**PROBLEM TO WORK ON**
Retype the opening lines of the listing below, ending with the line that contains "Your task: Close", and leave out any pictures.

Segment Open

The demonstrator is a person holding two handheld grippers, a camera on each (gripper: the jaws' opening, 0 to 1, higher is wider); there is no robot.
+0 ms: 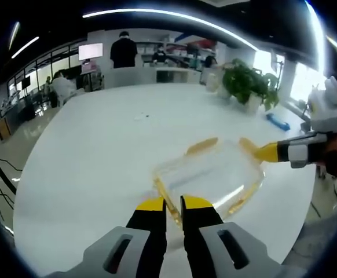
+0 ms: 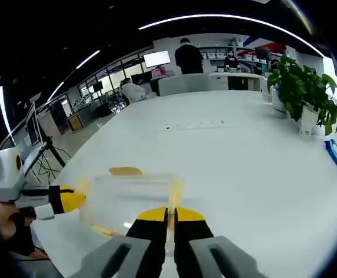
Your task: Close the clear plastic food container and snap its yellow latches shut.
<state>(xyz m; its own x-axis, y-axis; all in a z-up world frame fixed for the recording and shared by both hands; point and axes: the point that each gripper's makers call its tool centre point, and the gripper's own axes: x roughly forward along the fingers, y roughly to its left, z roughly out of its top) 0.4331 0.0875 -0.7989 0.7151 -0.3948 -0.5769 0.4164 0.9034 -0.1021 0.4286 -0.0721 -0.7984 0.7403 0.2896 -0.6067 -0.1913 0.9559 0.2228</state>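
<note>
The clear plastic food container (image 1: 212,174) lies on the white table (image 1: 99,150), blurred in both views. A yellow latch (image 1: 202,145) sticks up at its far side. My left gripper (image 1: 173,204) is shut on the yellow latch (image 1: 172,215) at the container's near edge. My right gripper (image 1: 265,152) reaches in from the right to the container's far right corner, beside another latch (image 1: 246,145). In the right gripper view, my right gripper (image 2: 169,214) is shut on a thin yellow latch (image 2: 173,194) of the container (image 2: 131,194). The left gripper (image 2: 70,200) holds the opposite side.
A potted plant (image 1: 246,84) and a blue object (image 1: 278,121) stand near the table's far right edge, seen again as plant (image 2: 304,87) and blue object (image 2: 336,155). A power strip (image 2: 194,123) sits mid-table. People stand at a counter (image 1: 151,72) beyond.
</note>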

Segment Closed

**RESULT OF THE EXERCISE**
The demonstrator is a person holding two handheld grippers, a camera on each (gripper: the jaws' opening, 0 to 1, higher is wider); there is no robot.
+0 ms: 
+0 ms: 
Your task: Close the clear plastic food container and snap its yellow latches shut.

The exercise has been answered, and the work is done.